Set down the data below in full, exactly as it reads, but without the pictures.

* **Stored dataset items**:
★ ★ ★ ★ ★
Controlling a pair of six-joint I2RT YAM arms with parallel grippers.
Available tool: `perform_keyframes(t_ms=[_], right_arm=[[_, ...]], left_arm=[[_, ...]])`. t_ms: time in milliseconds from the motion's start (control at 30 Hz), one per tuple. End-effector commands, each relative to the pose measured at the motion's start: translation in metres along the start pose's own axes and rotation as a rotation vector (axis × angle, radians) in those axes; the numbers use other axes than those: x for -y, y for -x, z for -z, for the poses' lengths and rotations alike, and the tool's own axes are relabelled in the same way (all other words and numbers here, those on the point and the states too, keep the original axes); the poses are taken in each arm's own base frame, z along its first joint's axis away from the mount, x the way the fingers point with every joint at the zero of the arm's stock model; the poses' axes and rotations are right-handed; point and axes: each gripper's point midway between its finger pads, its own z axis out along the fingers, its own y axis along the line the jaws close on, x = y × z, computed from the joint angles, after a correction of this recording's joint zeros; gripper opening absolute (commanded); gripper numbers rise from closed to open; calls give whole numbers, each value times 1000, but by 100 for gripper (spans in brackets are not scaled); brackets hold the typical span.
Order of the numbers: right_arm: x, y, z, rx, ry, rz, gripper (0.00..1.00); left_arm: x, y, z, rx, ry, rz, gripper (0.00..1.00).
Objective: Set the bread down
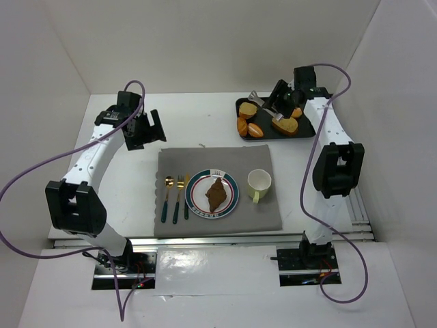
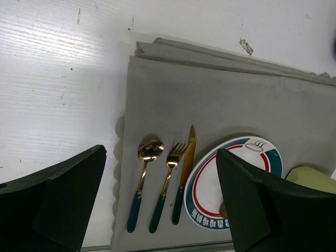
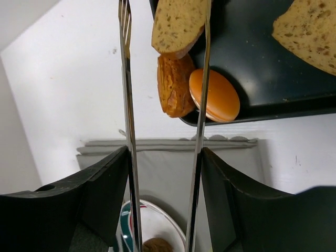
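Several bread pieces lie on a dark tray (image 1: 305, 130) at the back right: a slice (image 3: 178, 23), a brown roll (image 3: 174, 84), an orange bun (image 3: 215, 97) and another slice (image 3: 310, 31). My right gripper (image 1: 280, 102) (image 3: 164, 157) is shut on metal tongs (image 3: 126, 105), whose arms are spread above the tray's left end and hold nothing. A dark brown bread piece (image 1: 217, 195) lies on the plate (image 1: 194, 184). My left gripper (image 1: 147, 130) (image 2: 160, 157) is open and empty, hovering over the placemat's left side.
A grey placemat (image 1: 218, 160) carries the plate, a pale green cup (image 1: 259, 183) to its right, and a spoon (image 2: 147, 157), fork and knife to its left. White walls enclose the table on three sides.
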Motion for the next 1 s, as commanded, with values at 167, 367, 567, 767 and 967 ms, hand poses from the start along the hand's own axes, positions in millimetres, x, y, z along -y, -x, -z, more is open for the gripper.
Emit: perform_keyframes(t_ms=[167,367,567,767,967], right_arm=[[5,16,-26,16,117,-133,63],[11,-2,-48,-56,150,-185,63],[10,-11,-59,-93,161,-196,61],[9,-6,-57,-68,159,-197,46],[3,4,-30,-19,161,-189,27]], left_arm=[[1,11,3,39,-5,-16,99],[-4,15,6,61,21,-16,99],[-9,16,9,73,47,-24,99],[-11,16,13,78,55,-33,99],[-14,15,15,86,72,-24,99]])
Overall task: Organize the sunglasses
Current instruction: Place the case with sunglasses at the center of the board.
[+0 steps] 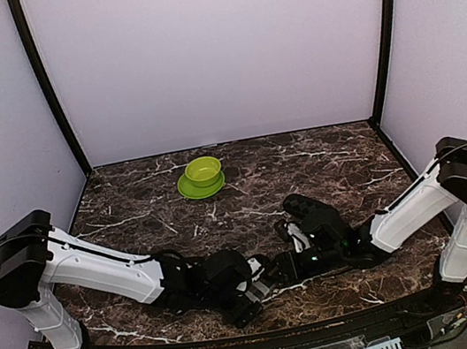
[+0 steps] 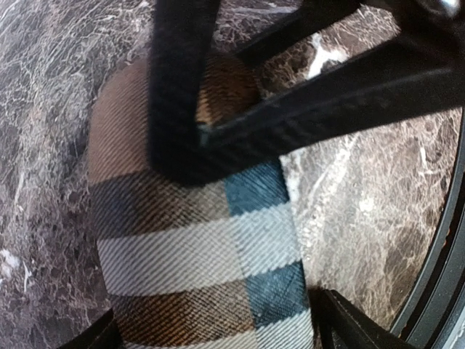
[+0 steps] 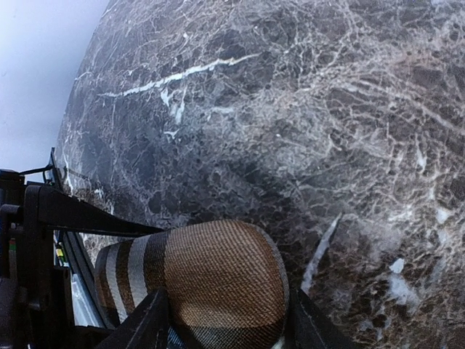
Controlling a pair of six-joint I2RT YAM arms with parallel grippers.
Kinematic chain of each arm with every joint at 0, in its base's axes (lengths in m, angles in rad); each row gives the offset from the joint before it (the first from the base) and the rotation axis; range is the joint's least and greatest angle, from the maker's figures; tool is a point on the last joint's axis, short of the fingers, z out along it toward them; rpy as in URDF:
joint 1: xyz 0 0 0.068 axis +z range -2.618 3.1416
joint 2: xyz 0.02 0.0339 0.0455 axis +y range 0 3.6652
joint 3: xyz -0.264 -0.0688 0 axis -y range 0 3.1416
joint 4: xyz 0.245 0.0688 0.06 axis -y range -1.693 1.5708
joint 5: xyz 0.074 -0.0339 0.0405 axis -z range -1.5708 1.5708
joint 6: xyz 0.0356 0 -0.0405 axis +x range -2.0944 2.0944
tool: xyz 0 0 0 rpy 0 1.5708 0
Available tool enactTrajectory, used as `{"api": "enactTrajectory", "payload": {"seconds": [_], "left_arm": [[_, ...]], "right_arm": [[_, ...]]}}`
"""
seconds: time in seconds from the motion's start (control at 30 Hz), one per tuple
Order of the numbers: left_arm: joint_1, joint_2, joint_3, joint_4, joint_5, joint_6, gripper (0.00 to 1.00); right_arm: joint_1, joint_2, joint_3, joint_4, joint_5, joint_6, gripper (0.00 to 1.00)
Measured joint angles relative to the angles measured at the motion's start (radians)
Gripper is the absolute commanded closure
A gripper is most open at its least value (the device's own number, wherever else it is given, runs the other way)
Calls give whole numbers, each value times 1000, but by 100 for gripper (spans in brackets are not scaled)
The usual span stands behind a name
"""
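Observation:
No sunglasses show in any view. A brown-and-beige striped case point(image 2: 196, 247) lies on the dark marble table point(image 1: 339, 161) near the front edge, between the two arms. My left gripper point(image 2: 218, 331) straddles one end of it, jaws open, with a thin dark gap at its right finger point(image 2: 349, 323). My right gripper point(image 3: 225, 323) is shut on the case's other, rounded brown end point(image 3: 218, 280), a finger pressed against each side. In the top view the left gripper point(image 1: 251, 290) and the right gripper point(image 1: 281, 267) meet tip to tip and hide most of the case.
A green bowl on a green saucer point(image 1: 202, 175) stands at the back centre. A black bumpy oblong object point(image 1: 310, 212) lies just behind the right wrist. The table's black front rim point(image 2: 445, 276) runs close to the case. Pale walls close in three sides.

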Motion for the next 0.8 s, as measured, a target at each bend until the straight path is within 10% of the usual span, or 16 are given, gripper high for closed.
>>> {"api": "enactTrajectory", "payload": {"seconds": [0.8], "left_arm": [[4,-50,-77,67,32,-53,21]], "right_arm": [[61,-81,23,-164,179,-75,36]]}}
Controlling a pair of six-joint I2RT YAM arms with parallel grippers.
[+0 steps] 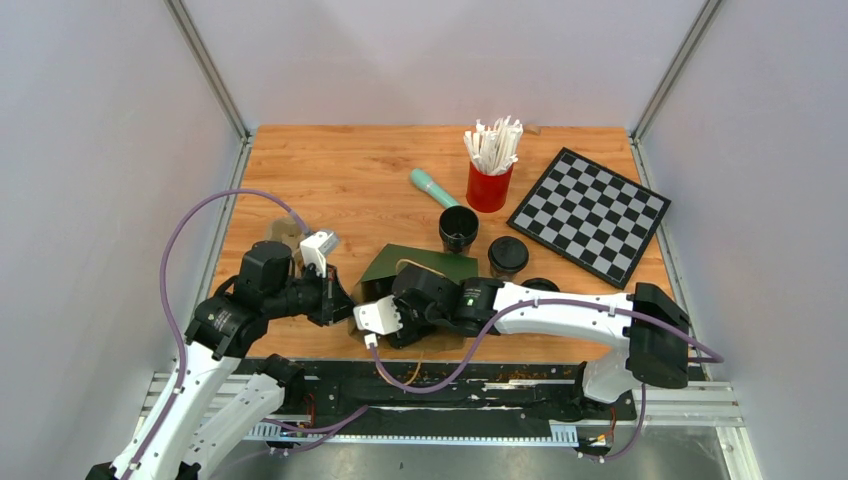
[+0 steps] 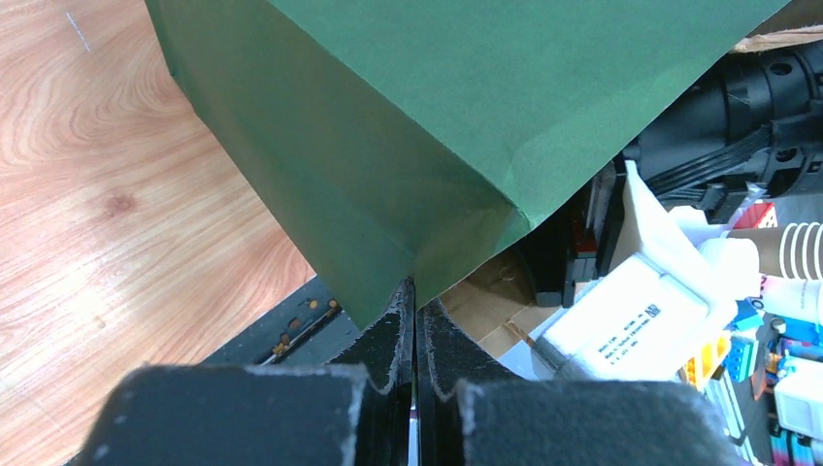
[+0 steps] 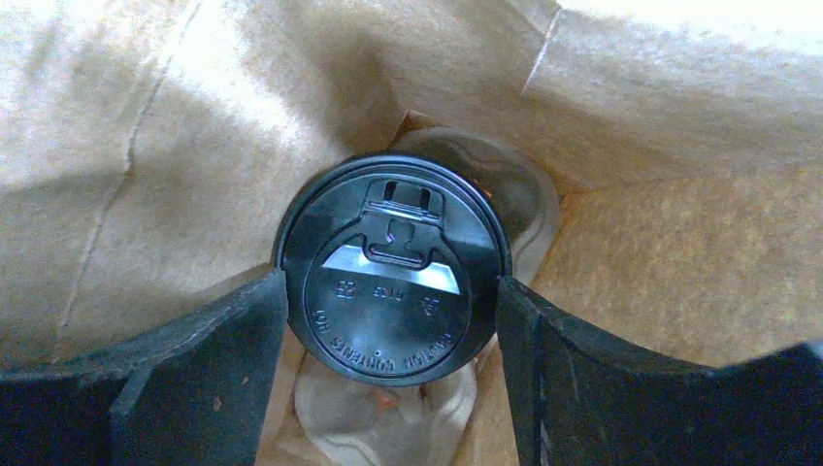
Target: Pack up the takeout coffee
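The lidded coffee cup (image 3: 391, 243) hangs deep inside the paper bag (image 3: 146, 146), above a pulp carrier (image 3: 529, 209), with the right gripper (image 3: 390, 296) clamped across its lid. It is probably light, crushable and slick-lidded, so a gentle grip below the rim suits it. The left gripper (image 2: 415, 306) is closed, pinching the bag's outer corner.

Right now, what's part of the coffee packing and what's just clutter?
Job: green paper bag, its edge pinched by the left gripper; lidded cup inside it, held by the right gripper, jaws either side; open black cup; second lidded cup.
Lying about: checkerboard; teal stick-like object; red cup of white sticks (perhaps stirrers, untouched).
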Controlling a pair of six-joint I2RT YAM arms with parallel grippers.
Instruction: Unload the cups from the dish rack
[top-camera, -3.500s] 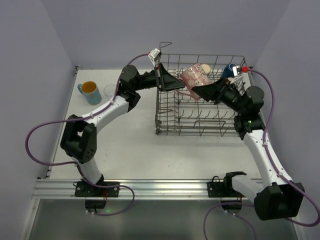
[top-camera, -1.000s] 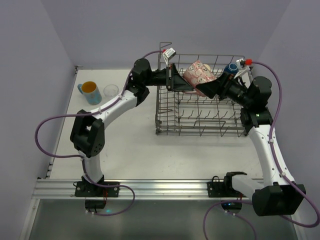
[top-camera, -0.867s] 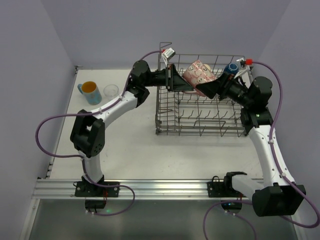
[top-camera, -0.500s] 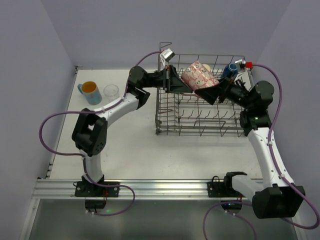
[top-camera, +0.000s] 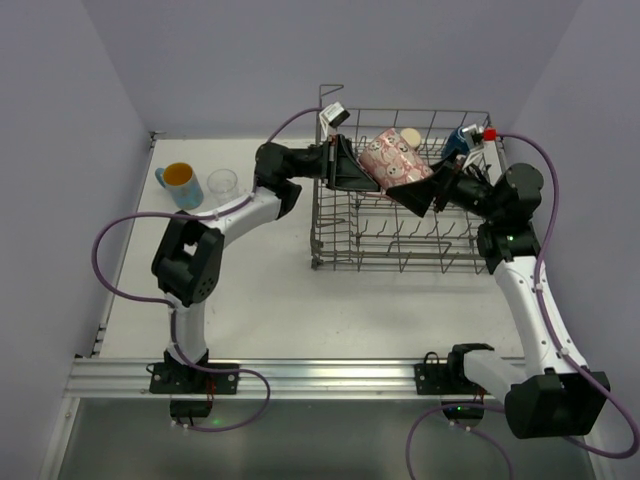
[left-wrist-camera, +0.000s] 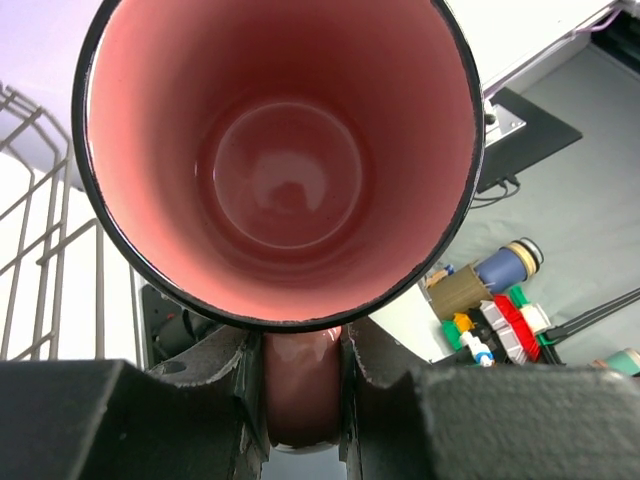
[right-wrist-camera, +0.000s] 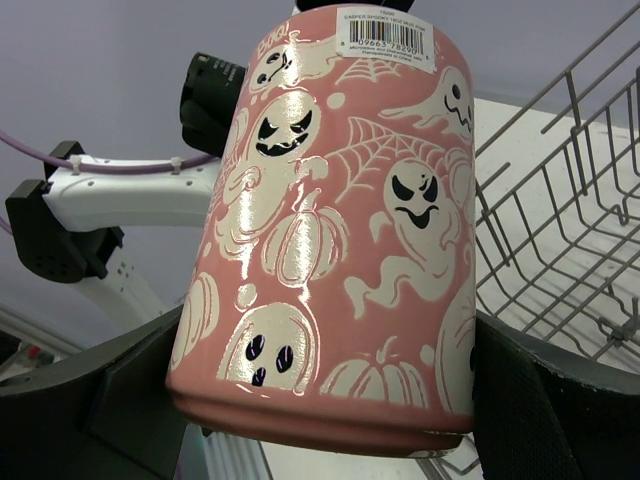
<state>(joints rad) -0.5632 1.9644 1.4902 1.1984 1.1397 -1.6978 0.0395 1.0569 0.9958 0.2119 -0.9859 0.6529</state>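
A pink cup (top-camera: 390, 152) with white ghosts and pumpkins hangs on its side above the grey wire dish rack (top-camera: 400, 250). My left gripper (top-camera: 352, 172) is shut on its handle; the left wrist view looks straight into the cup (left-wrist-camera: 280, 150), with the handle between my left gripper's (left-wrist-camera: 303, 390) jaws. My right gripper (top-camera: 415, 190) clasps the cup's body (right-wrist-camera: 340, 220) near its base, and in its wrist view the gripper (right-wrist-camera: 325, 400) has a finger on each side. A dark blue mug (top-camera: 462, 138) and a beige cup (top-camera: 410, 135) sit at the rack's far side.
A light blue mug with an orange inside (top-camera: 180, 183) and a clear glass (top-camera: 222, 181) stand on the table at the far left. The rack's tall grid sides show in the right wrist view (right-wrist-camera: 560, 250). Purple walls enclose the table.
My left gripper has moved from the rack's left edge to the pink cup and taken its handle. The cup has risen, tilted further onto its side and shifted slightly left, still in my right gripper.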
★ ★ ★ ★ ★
* **RESPONSE**:
Controlling a pair of six-joint I2RT YAM arms with parallel grippers.
Available tool: `perform_keyframes(t_ms=[_], right_arm=[[_, ...]], left_arm=[[_, ...]])`. t_ms: time in milliseconds from the motion's start (control at 30 Hz), one per tuple. End-effector commands, each relative to the pose measured at the motion's start: translation in metres along the start pose's own axes and rotation as a rotation vector (axis × angle, radians) in those axes; the numbers use other axes than those: x for -y, y for -x, z for -z, for the poses' lengths and rotations alike, and the tool's own axes are relabelled in the same way (all other words and numbers here, those on the point and the states too, keep the original axes); the poses are taken in each arm's own base frame, z along its first joint's axis away from the mount, x the way the fingers point with every joint at the zero of the arm's stock model; the poses' axes and rotations are right-handed; point and axes: each gripper's point midway between its finger pads, its own z axis out along the fingers, its own y axis along the line the jaws close on, x = y × z, computed from the joint angles, after a correction of this recording's joint zeros; gripper opening absolute (commanded); gripper numbers rise from closed to open; calls give whole numbers, each value times 1000, but by 100 for gripper (spans in brackets are not scaled); brackets hold the typical span.
Order of the numbers: right_arm: x, y, z, rx, ry, rz, gripper (0.00..1.00); left_arm: x, y, z, rx, ry, rz, gripper (0.00..1.00).
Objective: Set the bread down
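Several bread pieces lie on a dark tray (image 1: 305, 130) at the back right: a slice (image 3: 178, 23), a brown roll (image 3: 174, 84), an orange bun (image 3: 215, 97) and another slice (image 3: 310, 31). My right gripper (image 1: 280, 102) (image 3: 164, 157) is shut on metal tongs (image 3: 126, 105), whose arms are spread above the tray's left end and hold nothing. A dark brown bread piece (image 1: 217, 195) lies on the plate (image 1: 194, 184). My left gripper (image 1: 147, 130) (image 2: 160, 157) is open and empty, hovering over the placemat's left side.
A grey placemat (image 1: 218, 160) carries the plate, a pale green cup (image 1: 259, 183) to its right, and a spoon (image 2: 147, 157), fork and knife to its left. White walls enclose the table on three sides.
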Motion for the next 1 s, as commanded, with values at 167, 367, 567, 767 and 967 ms, hand poses from the start along the hand's own axes, positions in millimetres, x, y, z along -y, -x, -z, more is open for the gripper.
Emit: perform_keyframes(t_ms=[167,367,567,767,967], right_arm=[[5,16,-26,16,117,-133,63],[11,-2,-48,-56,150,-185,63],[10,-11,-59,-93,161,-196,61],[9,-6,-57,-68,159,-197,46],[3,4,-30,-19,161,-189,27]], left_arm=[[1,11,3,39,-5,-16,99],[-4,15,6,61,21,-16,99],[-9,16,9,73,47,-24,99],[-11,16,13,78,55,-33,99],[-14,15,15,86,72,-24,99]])
Overall task: Organize the sunglasses
Current instruction: Place the case with sunglasses at the center of the board.
[+0 steps] 
[+0 steps] 
[+0 steps] 
Controlling a pair of six-joint I2RT YAM arms with parallel grippers.
Kinematic chain of each arm with every joint at 0, in its base's axes (lengths in m, angles in rad); each row gives the offset from the joint before it (the first from the base) and the rotation axis; range is the joint's least and greatest angle, from the maker's figures; tool is a point on the last joint's axis, short of the fingers, z out along it toward them; rpy as in URDF:
joint 1: xyz 0 0 0.068 axis +z range -2.618 3.1416
joint 2: xyz 0.02 0.0339 0.0455 axis +y range 0 3.6652
joint 3: xyz -0.264 -0.0688 0 axis -y range 0 3.1416
joint 4: xyz 0.245 0.0688 0.06 axis -y range -1.693 1.5708
joint 5: xyz 0.074 -0.0339 0.0405 axis -z range -1.5708 1.5708
joint 6: xyz 0.0356 0 -0.0405 axis +x range -2.0944 2.0944
tool: xyz 0 0 0 rpy 0 1.5708 0
Available tool enactTrajectory, used as `{"api": "enactTrajectory", "payload": {"seconds": [_], "left_arm": [[_, ...]], "right_arm": [[_, ...]]}}`
"""
seconds: time in seconds from the motion's start (control at 30 Hz), one per tuple
Order of the numbers: left_arm: joint_1, joint_2, joint_3, joint_4, joint_5, joint_6, gripper (0.00 to 1.00); right_arm: joint_1, joint_2, joint_3, joint_4, joint_5, joint_6, gripper (0.00 to 1.00)
Measured joint angles relative to the angles measured at the motion's start (radians)
Gripper is the absolute commanded closure
A gripper is most open at its least value (the device's own number, wherever else it is given, runs the other way)
Calls give whole numbers, each value times 1000, but by 100 for gripper (spans in brackets are not scaled)
The usual span stands behind a name
"""
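Observation:
No sunglasses show in any view. A brown-and-beige striped case point(image 2: 196, 247) lies on the dark marble table point(image 1: 339, 161) near the front edge, between the two arms. My left gripper point(image 2: 218, 331) straddles one end of it, jaws open, with a thin dark gap at its right finger point(image 2: 349, 323). My right gripper point(image 3: 225, 323) is shut on the case's other, rounded brown end point(image 3: 218, 280), a finger pressed against each side. In the top view the left gripper point(image 1: 251, 290) and the right gripper point(image 1: 281, 267) meet tip to tip and hide most of the case.
A green bowl on a green saucer point(image 1: 202, 175) stands at the back centre. A black bumpy oblong object point(image 1: 310, 212) lies just behind the right wrist. The table's black front rim point(image 2: 445, 276) runs close to the case. Pale walls close in three sides.
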
Motion for the next 0.8 s, as measured, a target at each bend until the straight path is within 10% of the usual span, or 16 are given, gripper high for closed.
>>> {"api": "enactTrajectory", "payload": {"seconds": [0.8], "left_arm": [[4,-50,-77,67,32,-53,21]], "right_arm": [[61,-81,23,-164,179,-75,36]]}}
Controlling a pair of six-joint I2RT YAM arms with parallel grippers.
[+0 steps] 
[+0 steps] 
[+0 steps] 
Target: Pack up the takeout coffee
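The lidded coffee cup (image 3: 391, 243) hangs deep inside the paper bag (image 3: 146, 146), above a pulp carrier (image 3: 529, 209), with the right gripper (image 3: 390, 296) clamped across its lid. It is probably light, crushable and slick-lidded, so a gentle grip below the rim suits it. The left gripper (image 2: 415, 306) is closed, pinching the bag's outer corner.

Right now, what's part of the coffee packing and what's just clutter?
Job: green paper bag, its edge pinched by the left gripper; lidded cup inside it, held by the right gripper, jaws either side; open black cup; second lidded cup.
Lying about: checkerboard; teal stick-like object; red cup of white sticks (perhaps stirrers, untouched).
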Controlling a pair of six-joint I2RT YAM arms with parallel grippers.
Instruction: Unload the cups from the dish rack
[top-camera, -3.500s] 
[top-camera, -1.000s] 
[top-camera, -0.867s] 
[top-camera, -0.500s] 
[top-camera, +0.000s] 
[left-wrist-camera, +0.000s] 
[right-wrist-camera, +0.000s] 
<state>(joints rad) -0.5632 1.9644 1.4902 1.1984 1.1397 -1.6978 0.0395 1.0569 0.9958 0.2119 -0.9859 0.6529</state>
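A pink cup (top-camera: 390, 152) with white ghosts and pumpkins hangs on its side above the grey wire dish rack (top-camera: 400, 250). My left gripper (top-camera: 352, 172) is shut on its handle; the left wrist view looks straight into the cup (left-wrist-camera: 280, 150), with the handle between my left gripper's (left-wrist-camera: 303, 390) jaws. My right gripper (top-camera: 415, 190) clasps the cup's body (right-wrist-camera: 340, 220) near its base, and in its wrist view the gripper (right-wrist-camera: 325, 400) has a finger on each side. A dark blue mug (top-camera: 462, 138) and a beige cup (top-camera: 410, 135) sit at the rack's far side.
A light blue mug with an orange inside (top-camera: 180, 183) and a clear glass (top-camera: 222, 181) stand on the table at the far left. The rack's tall grid sides show in the right wrist view (right-wrist-camera: 560, 250). Purple walls enclose the table.
My left gripper has moved from the rack's left edge to the pink cup and taken its handle. The cup has risen, tilted further onto its side and shifted slightly left, still in my right gripper.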

The exercise requires nothing more than what has been given.